Exercise requirements: Write out again only the lines that run from the start of the entries to the line containing "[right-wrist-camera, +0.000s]", both included.
--- Dataset records ---
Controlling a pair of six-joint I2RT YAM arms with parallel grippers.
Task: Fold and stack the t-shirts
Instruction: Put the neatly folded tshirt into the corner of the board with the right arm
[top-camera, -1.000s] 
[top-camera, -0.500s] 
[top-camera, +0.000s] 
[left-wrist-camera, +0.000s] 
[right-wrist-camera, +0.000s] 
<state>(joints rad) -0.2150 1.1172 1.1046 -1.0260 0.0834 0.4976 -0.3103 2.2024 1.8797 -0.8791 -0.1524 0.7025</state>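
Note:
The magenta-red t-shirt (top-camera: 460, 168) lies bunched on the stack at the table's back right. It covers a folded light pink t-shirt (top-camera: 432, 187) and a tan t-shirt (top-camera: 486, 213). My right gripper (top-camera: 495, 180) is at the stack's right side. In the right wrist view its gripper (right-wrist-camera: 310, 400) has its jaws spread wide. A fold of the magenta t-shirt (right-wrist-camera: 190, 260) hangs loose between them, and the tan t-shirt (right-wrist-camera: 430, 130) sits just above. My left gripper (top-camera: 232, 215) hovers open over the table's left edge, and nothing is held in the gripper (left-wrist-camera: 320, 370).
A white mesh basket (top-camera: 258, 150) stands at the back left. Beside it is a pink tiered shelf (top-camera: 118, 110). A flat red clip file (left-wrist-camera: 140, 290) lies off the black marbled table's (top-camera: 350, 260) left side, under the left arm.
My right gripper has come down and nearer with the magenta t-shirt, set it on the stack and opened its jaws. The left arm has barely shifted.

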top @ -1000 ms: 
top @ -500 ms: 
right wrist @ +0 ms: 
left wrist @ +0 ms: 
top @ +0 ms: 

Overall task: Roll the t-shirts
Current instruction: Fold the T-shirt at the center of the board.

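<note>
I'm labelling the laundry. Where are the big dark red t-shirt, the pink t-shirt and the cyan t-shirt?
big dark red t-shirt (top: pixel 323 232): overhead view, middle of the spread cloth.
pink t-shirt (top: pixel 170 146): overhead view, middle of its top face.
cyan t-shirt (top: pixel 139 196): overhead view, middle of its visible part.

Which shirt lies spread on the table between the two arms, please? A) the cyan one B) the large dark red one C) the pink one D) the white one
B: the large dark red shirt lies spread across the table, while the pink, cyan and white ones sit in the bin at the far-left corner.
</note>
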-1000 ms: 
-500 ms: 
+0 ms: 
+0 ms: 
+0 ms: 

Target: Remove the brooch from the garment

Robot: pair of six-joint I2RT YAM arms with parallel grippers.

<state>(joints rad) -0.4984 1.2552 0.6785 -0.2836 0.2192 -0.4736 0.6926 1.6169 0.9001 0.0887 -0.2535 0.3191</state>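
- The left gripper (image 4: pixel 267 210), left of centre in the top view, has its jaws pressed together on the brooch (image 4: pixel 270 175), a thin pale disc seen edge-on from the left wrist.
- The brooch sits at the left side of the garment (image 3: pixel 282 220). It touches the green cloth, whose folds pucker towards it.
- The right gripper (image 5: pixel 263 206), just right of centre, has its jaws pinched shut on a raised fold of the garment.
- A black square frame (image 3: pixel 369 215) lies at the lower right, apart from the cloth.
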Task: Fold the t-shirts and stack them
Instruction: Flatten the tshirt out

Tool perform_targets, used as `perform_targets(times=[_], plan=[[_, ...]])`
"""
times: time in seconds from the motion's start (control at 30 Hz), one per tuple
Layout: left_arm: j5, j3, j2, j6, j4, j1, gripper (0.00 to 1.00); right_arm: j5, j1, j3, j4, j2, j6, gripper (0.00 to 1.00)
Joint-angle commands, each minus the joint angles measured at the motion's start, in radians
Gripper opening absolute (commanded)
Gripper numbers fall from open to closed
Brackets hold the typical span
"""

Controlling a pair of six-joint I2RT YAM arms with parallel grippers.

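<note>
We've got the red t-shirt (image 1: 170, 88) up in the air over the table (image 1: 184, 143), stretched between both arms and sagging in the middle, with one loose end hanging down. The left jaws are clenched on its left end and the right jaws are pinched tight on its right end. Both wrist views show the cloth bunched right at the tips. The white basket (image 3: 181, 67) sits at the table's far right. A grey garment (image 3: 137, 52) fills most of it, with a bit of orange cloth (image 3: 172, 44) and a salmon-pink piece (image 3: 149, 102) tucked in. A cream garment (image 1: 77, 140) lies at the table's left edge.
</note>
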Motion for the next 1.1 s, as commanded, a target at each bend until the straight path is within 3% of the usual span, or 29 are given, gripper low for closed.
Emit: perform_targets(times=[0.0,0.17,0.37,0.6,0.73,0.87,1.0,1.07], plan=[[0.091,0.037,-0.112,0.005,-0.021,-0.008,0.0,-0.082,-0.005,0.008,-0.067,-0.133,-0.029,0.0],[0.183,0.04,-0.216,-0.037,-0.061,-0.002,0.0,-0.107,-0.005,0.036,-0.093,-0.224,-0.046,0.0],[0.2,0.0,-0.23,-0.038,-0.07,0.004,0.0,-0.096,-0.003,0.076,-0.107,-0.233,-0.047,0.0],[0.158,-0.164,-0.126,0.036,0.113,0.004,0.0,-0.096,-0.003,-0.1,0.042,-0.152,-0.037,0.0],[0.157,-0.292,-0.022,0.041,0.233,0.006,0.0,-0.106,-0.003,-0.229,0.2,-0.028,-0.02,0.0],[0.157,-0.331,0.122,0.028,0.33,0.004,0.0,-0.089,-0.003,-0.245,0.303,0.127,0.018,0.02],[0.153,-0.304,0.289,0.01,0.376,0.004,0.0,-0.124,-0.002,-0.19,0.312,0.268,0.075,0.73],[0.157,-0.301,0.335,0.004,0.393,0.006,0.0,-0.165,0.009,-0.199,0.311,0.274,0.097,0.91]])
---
Task output:
Controlling a pair of six-joint I2RT YAM arms with parallel grippers.
Task: Fold and stack the t-shirts
Instruction: Put the neatly folded tshirt into the corner of the board with the right arm
[top-camera, -1.000s] 
[top-camera, -0.500s] 
[top-camera, +0.000s] 
[left-wrist-camera, +0.000s] 
[right-wrist-camera, +0.000s] 

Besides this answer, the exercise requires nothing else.